I had finished a year of teacher training at the beginning of the summer, and now I was two months into my probation year. Once this year ended, I’d be fully qualified. After that came the really hard part – finding a permanent teaching position.

I felt confident that I knew what I was doing, but every now and then someone would remind me I was just starting out and there would be this moment of panic. I couldn’t let that kind of self-doubt win, and I definitely couldn’t let it show. Kids were like predators – show a sign of weakness and they’d take you down.

My eyes caught Jarrod Fisher’s as he lazily put away his things. His friends, two of my problem kids in this class, stood by his desk, waiting on him. From what I had heard they followed Jarrod’s example, but in my class Jarrod wasn’t a nuisance, though his friends were obnoxious brats. I’d heard stories from the other teachers, however, that Jarrod could be a menace. He swore, he talked back, and he disrupted lessons.

I wondered what was causing him to clash with those teachers.

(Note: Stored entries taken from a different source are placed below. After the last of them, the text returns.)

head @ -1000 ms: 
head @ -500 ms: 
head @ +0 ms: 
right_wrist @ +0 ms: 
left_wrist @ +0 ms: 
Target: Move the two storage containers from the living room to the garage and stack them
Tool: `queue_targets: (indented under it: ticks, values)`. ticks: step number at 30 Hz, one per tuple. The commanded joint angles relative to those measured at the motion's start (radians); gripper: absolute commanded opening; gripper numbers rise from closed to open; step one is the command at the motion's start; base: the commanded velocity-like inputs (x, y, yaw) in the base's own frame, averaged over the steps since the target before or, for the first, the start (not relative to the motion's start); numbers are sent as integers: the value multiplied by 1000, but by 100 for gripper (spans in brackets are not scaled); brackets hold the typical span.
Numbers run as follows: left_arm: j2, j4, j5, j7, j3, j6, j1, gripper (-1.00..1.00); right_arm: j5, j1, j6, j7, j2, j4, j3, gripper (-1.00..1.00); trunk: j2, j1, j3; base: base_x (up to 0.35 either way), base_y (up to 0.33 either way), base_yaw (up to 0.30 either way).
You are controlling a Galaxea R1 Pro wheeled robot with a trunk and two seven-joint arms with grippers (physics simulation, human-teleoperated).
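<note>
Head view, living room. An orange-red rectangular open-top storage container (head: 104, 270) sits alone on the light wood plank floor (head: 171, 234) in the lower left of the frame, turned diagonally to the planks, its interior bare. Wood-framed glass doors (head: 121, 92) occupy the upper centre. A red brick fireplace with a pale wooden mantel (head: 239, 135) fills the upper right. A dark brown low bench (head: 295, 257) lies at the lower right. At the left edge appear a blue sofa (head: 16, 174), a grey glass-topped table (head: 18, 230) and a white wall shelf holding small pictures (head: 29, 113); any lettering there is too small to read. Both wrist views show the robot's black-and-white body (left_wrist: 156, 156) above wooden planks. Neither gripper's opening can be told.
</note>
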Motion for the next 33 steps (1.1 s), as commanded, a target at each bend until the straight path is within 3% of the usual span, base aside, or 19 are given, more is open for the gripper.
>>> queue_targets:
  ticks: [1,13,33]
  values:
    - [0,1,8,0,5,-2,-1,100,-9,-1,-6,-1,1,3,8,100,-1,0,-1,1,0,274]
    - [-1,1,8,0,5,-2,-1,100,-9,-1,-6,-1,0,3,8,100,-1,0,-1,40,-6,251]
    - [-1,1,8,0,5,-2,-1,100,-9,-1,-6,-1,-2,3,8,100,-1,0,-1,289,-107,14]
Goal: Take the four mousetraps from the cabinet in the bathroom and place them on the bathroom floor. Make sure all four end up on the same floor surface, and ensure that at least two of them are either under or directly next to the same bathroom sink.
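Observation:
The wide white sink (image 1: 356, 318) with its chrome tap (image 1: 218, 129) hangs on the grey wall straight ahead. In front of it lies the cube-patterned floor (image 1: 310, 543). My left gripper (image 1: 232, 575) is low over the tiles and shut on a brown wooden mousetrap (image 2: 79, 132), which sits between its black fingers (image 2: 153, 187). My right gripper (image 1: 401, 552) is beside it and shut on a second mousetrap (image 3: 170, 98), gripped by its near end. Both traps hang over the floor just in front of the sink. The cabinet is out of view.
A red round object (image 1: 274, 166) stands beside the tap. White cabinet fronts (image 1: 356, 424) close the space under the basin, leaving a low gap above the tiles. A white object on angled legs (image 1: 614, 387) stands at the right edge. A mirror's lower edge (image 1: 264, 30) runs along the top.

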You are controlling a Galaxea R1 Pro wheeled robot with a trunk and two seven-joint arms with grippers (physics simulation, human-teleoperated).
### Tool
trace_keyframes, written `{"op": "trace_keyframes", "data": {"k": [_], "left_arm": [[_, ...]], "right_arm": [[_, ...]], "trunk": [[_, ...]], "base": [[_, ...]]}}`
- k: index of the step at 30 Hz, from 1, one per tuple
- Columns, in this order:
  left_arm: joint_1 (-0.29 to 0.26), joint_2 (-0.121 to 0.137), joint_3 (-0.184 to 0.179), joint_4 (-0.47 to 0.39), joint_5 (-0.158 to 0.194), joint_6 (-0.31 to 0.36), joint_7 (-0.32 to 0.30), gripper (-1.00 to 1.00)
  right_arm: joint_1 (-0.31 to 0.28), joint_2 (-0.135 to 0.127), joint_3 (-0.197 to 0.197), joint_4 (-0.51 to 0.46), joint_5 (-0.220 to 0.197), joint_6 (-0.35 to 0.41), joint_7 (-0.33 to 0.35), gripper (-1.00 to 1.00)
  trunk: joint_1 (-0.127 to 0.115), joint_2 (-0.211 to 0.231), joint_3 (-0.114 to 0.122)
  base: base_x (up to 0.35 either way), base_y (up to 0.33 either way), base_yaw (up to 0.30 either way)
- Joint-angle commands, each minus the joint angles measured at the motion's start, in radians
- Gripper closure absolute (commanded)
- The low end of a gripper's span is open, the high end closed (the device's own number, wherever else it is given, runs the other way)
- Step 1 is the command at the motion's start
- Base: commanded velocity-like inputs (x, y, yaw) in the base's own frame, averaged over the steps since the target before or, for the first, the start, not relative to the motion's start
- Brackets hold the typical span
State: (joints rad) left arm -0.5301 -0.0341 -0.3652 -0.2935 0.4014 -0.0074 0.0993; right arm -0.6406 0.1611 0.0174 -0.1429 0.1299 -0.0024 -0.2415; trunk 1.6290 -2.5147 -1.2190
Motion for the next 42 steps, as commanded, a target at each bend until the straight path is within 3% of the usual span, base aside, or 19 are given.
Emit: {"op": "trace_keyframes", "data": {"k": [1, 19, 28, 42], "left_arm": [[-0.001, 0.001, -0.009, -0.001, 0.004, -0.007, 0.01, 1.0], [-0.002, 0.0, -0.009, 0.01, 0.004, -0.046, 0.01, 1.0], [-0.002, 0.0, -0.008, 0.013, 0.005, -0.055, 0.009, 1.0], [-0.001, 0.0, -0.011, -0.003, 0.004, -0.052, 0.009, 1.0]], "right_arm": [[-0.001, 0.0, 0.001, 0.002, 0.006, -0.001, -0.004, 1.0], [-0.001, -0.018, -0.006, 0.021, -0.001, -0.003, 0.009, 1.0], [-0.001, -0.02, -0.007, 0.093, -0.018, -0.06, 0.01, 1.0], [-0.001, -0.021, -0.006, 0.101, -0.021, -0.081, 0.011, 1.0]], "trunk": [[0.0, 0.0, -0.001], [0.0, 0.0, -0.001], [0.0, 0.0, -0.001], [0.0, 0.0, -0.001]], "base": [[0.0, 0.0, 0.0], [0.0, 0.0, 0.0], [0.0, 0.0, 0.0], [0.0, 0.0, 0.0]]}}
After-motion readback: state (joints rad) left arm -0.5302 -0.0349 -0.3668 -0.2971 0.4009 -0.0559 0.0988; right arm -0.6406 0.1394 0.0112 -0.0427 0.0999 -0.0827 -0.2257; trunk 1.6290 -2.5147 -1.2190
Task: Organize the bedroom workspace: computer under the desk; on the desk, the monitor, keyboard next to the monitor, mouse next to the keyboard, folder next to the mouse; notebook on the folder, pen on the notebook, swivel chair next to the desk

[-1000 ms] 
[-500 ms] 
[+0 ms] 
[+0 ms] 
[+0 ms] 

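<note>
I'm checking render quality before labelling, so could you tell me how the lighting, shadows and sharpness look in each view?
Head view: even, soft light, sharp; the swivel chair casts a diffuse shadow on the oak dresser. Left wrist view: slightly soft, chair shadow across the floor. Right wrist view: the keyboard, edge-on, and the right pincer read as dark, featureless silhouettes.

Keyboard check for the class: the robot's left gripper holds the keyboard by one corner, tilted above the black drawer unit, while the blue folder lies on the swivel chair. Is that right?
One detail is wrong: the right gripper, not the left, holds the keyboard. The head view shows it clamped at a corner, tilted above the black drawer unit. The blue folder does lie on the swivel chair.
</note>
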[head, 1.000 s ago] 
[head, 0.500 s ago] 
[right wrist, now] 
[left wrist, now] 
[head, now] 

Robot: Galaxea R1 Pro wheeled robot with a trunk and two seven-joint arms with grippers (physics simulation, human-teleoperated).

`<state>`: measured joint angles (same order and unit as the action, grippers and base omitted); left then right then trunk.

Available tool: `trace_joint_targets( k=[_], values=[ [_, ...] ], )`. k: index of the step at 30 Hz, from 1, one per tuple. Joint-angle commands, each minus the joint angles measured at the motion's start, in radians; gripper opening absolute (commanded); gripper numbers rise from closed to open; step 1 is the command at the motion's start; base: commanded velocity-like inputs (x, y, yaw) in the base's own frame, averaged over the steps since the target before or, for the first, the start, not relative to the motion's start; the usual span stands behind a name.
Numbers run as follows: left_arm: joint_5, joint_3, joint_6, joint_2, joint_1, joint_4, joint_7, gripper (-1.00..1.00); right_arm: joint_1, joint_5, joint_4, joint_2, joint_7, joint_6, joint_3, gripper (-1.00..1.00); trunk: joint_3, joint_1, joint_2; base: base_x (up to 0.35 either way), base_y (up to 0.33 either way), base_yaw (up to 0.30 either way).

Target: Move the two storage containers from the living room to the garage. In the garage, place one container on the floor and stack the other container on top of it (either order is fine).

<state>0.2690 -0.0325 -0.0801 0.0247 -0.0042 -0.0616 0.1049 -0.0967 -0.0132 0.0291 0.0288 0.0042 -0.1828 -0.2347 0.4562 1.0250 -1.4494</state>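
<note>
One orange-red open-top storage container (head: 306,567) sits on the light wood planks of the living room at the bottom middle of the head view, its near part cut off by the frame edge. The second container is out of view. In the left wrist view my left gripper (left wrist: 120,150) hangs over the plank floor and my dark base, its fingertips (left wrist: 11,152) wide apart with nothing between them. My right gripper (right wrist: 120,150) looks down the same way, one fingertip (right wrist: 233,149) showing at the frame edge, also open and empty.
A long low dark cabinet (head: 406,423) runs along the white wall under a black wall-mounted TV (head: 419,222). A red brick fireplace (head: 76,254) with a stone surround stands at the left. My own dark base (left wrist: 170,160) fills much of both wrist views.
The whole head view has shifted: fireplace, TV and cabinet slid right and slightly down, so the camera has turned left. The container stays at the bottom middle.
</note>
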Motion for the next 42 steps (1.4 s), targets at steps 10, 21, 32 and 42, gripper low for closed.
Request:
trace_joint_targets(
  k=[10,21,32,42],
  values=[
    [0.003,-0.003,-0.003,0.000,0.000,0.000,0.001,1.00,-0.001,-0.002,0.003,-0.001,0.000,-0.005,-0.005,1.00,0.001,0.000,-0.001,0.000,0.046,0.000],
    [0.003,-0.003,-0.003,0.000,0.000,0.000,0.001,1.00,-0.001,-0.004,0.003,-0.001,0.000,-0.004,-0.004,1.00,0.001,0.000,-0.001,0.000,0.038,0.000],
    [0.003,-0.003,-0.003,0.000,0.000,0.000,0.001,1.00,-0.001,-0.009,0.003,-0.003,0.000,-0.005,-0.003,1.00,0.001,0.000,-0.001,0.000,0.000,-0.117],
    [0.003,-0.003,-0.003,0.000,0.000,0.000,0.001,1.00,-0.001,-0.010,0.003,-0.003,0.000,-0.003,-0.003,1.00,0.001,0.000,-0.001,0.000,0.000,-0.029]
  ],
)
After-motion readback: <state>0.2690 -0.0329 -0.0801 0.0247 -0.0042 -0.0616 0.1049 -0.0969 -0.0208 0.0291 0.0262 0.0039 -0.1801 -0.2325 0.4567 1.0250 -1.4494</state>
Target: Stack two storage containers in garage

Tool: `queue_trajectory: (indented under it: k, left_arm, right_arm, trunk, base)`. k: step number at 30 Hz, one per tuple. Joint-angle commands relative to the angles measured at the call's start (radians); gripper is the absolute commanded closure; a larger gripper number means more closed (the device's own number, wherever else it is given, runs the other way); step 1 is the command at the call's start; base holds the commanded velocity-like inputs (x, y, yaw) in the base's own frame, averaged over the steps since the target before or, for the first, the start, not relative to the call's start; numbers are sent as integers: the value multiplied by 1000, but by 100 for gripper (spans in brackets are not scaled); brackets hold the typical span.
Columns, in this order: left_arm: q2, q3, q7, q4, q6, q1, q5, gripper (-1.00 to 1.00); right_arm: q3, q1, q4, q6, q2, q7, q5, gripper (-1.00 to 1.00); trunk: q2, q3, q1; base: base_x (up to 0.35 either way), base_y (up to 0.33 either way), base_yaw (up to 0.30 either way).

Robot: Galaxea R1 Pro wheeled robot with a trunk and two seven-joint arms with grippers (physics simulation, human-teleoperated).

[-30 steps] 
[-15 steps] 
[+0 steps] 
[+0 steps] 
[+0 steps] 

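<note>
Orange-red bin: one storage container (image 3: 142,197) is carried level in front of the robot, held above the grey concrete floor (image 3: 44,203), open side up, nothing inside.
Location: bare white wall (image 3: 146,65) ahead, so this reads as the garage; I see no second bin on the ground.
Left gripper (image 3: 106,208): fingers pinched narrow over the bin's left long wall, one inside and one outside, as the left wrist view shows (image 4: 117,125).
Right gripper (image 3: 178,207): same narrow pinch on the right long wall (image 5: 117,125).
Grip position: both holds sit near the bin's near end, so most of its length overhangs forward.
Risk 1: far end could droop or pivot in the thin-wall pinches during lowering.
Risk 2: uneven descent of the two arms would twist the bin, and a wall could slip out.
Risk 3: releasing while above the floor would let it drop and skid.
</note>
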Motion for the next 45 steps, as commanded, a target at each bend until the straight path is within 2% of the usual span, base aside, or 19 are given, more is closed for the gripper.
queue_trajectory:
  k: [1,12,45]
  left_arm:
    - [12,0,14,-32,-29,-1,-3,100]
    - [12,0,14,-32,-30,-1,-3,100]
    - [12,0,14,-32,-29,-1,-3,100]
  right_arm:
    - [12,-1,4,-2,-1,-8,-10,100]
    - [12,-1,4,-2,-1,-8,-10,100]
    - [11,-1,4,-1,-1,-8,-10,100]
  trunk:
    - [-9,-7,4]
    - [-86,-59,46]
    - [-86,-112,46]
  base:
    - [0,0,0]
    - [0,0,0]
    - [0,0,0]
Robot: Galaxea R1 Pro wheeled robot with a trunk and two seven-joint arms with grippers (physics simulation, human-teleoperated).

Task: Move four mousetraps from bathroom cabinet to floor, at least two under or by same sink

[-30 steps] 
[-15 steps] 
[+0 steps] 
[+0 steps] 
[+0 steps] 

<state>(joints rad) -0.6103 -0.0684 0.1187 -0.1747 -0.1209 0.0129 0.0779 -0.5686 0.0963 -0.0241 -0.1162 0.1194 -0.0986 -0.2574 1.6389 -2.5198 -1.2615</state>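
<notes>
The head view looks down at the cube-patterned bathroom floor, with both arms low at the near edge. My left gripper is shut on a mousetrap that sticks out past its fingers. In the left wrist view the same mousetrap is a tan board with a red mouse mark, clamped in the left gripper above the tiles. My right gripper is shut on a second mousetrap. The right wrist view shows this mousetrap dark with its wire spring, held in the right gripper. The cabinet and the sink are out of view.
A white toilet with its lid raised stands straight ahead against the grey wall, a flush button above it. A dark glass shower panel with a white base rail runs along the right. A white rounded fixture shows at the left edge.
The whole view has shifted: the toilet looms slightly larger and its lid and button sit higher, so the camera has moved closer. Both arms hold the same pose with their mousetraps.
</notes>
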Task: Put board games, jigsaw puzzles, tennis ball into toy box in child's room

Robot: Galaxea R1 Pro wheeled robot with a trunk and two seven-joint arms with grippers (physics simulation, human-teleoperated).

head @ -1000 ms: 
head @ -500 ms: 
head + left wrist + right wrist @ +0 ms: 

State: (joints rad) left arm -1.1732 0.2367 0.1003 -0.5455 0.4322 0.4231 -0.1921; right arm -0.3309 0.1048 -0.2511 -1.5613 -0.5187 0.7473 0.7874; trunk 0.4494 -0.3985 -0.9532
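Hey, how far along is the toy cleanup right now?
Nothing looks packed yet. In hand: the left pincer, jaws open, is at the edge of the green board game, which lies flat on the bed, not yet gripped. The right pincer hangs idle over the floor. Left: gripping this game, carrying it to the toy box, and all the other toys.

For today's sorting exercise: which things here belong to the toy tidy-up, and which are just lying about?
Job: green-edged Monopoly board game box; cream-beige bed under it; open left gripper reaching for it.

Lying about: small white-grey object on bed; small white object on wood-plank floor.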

I got his cheeky side, but never an aggressive manner.

“Jarrod, may I speak with you, please?” I asked, and then gestured to his friends to leave the room along with the rest of the students.

As per usual they ignored me, looking to their ringleader.

As per usual I didn’t let that fly. “Boys. Out. Now.”

The boys threw me dirty looks but turned and walked out of the classroom. Jarrod stood up, stretching out his tall body. He grabbed his backpack and came over to me slowly, a small smirk playing on his lips. At fifteen he was already well over six feet. With his dark skin and light eyes he’d reminded me of a certain someone from my past the moment he’d entered my class. After I discovered the photo two nights ago, that resemblance seemed somehow more pronounced. Of course, Jarrod was less brooding, but perhaps just as angry underneath his cocky charm. Sometimes it was difficult not to wonder what caused that anger in a boy so young. Sometimes it was difficult to try not to care about that and just teach him English.